For the surf fan, there is multi-layered interest in this
competition. Alongside morbid curiosity in the inevitable downfall
of man, one might find interest in how surfers respond to
scrutiny.
In the pool, technical skill and composure is laid bare. There
is nowhere to hide.
What we find, somewhat predictably, is that the field of
watchable competitors is scythed down. Look no further than the
perennial contenders, all victorious in their opening round heats:
Jack Robinson, Ethan Ewing, Filipe Toledo, Yago Dora, Griffin
Colapinto, Italo Ferreira, Jordy Smith.
Really, these contests are a gambler’s dream. (Though not this
one, owing to exclusion from bookmaker of choice.)
But what the competition has lacked so far, aside from the
promised perfect waves, is any discernible tension.
Crowds are non-existent, despite the quite reasonable fees on
Ticketmaster of twenty-five to forty of your Aussie dollars.
Heats took far too long to complete. Many were over with several
waves left to surf, the winner already established.
One left and one right each should be sufficient for a wavepool
competition. Cut the time. Crank the pressure.

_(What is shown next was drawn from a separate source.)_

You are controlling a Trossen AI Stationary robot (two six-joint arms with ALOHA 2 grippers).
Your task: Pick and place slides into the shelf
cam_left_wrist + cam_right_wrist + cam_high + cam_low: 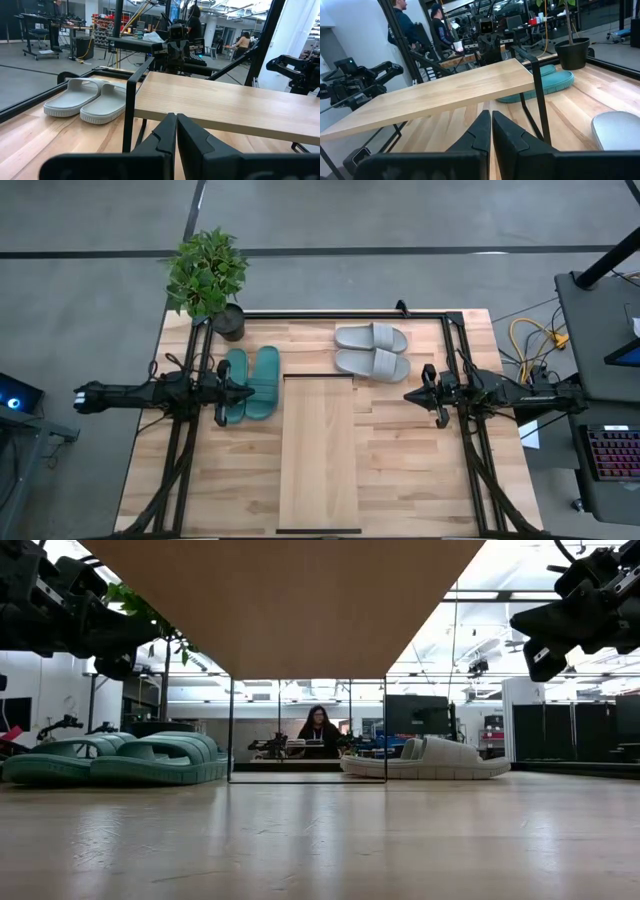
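Butcher-block table (400, 480), shelf (318, 450) at centre; no legible writing. Teal slides (250, 383) left, grey slides (372, 350) upper centre. Left gripper (248, 392) and right gripper (409, 395) pressed shut, empty.

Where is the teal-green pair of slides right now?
In the high view, the teal-green slides lie on the tabletop left of the shelf, below the potted plant, beside the left gripper.

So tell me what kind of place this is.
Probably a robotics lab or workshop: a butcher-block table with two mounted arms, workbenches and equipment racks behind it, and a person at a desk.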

Additionally, and somewhat bizarrely, there was no scoreboard on
screen, and therefore no way of knowing what a competitor had
already scored or what he might need unless the pundits told
us.
Judges’ scores appeared from the digital ether fully formed.
There was no waiting for one or two scores to drop. And there was
even less sense than usual that human beings presided over the
process.
It had all the tension of a dressage event. Watery prancings
were punctuated by the occasional misstep, to muted
disappointment.
Despite this, the contrast in approaches of some surfers was
notable.
Italo Ferreira, the would-be world wavepool champ, a man whose
game was built for this, was typically jangling. “I would love to
have a close out on the end,” he chittered in his post-heat
interview. “So I can go a little higher.”
Filipe Toledo, quite understandably, was similarly overjoyed to
be back in his happy place. A safe haven of four-foot mechanical
waves. He was noticeably quicker and more precise than anyone else.
Up, down, up, down. Metronomic. He anatomises waves in pools with
the assuredness of a kestrel dissecting a vole.
By contrast, Jack Robinson approaches the pool with the languid
boredom of man for whom the predictability of waves presents little
challenge. He was like a stud in the Red Light District, perusing
easy game disinterestedly, before capitulating to his primal
instincts and getting stuck in nonetheless.
Some surfers attempted a different visual approach with board
colours, which I thought a savvy move to create separation in the
sameness. Barron Mamiya opted for lurid orange, but this did little
other than clashing with his yellow jersey. Yago Dora chose a flat
blue deck with lime green rails, and had greater success.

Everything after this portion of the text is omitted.